Abholzung des Regenwaldes in West-Kamerun - © SAVE

Ende der Artenvielfalt in den Wäldern am Golf von Guinea? Zerstörung eines ökologischen Hotspots

Die Regenwälder am Golf von Guinea in Kamerun und Nigeria sind ein sogenannter Hotspot der Biodiversität. Dieser beherbergt nicht nur eins der ältesten Waldgebiete der Erde, sondern auch eine einzigartige Pflanzenwelt: allein 620 Baum- und Straucharten, 500 Arten von Kräutern und Lianen kommen im 1200 km² großen Korup Nationalpark vor. Seltene Drills und Schimpansen leben in der Region, genauso wie Waldelefanten Gorillas und Leoparden. Viele Tier- und Pflanzenarten kommen nur hier vor und nirgendwo anders auf der Welt. Damit könnte bald Schluss sein.

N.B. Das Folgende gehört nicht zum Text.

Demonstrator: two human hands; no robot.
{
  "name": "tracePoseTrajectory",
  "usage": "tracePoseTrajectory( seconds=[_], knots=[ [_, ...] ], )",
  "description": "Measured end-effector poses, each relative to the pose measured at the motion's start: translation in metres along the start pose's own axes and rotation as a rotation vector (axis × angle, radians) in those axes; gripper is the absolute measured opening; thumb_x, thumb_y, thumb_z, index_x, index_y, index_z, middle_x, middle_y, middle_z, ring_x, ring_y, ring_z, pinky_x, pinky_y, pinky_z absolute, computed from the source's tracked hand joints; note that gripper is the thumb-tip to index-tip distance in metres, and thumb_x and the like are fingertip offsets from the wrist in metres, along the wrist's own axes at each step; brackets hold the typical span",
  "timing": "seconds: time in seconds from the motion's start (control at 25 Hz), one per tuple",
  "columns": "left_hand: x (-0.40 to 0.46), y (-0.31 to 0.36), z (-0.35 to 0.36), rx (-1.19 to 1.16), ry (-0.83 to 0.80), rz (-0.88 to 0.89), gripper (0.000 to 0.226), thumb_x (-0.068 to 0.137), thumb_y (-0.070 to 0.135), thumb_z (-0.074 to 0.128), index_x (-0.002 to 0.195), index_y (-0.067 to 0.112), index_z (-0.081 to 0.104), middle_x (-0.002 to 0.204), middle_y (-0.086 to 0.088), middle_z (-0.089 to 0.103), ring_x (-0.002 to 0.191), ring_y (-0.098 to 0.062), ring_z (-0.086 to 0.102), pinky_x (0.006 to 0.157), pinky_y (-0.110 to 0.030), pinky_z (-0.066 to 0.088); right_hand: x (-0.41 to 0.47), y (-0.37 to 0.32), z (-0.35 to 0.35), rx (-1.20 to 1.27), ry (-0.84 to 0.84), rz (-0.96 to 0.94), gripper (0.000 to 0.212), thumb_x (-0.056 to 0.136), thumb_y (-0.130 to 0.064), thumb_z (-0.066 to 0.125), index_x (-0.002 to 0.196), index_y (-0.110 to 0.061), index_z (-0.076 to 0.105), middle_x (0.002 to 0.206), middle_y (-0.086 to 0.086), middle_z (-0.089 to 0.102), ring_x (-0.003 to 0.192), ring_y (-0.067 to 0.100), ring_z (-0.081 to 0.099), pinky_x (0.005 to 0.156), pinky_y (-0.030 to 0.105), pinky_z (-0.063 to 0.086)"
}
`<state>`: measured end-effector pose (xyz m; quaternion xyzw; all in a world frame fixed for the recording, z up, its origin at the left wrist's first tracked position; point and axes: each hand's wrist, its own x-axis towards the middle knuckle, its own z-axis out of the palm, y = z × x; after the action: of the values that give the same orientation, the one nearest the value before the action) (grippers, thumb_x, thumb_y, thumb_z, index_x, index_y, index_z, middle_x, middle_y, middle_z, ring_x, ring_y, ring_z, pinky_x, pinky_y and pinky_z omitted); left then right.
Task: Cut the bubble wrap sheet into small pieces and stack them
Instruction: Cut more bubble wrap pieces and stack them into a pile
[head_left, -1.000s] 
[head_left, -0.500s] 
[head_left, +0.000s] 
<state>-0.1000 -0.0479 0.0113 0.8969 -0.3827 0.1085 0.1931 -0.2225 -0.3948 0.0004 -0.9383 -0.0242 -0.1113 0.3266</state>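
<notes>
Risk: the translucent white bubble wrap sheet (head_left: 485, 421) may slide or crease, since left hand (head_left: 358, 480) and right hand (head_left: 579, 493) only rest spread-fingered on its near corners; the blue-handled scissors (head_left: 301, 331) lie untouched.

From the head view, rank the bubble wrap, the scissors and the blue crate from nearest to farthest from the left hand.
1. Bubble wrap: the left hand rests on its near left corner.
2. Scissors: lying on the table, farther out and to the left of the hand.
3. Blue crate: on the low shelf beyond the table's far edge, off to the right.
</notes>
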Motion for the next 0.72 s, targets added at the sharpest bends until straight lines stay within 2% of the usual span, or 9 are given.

Inmitten des Waldblocks soll eine Palmöl-Plantage entstehen. Dafür sollen ca. 70.000 Hektar, eine Fläche so gross wie 100.000 Fußballfelder, Naturwald und kleinbäuerliche Landschaft weichen. Eine Katastrophe für die Urwälder Kameruns; schlimmer noch als die geplante Schnellstraße durch die Serengeti. Genau wie in Tansania würde auch in Kamerun ein zusammenhängendes einzigartiges Ökosystem in zwei Teile zerschnitten. In auf solche Weise zerstückelten Lebensräumen findet kein ausreichender Austausch an Genmaterial mehr statt. Isolierte Schutzgebiete wären der endgültige Untergang für viele einzigartige Tier- und Pflanzenarten.